━━━━━ Dataset excerpt ━━━━━

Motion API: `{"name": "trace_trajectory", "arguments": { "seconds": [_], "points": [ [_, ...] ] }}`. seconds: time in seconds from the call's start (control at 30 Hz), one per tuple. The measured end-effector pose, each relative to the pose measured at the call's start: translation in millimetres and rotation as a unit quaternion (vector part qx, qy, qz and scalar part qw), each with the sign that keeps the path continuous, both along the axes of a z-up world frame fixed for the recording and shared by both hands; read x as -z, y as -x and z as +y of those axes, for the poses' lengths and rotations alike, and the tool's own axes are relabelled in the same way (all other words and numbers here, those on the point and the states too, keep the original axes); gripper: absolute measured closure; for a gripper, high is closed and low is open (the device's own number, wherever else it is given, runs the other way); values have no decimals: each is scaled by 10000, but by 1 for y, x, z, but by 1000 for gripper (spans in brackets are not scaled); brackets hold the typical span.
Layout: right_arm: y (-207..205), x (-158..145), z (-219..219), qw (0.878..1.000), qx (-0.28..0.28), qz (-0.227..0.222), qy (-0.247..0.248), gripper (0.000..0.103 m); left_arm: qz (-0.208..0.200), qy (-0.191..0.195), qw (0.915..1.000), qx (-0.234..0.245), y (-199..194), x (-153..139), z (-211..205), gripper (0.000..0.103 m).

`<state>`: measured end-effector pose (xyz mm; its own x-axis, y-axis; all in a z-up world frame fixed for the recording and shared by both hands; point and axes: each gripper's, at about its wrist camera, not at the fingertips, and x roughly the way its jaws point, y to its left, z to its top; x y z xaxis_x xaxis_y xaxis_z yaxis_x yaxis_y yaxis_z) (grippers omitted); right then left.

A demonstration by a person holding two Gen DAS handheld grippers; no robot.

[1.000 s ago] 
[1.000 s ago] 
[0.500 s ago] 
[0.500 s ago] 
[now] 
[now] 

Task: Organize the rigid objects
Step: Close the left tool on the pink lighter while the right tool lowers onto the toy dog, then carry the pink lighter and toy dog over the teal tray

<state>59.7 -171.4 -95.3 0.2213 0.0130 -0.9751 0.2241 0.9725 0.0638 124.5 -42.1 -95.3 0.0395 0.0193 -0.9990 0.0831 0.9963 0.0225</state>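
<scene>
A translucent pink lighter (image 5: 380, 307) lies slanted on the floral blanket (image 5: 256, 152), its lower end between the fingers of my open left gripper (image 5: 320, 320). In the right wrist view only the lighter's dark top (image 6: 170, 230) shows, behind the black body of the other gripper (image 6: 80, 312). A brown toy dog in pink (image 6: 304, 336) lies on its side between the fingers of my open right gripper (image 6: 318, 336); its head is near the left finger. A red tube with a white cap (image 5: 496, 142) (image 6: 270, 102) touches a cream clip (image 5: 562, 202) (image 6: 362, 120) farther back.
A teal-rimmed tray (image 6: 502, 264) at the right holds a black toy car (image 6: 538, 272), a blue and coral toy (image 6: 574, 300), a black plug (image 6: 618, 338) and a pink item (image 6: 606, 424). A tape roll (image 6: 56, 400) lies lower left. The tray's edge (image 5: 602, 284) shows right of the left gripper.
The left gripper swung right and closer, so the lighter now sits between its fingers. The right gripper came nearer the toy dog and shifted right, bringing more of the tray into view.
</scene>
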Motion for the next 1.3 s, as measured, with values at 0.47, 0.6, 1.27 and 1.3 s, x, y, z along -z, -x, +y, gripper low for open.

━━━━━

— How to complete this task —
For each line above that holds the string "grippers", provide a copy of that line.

— Output for this exercise —
`<state>`: measured end-effector pose (xyz mm; its own x-axis, y-axis; all in a z-up world frame fixed for the recording and shared by both hands; point and axes: each gripper's, at about its wrist camera, not at the fingertips, and x roughly the way its jaws point, y to its left, z to its top; x y z xaxis_x xaxis_y xaxis_z yaxis_x yaxis_y yaxis_z) (grippers omitted); right then left.
A demonstration by a person holding two Gen DAS handheld grippers; no robot.

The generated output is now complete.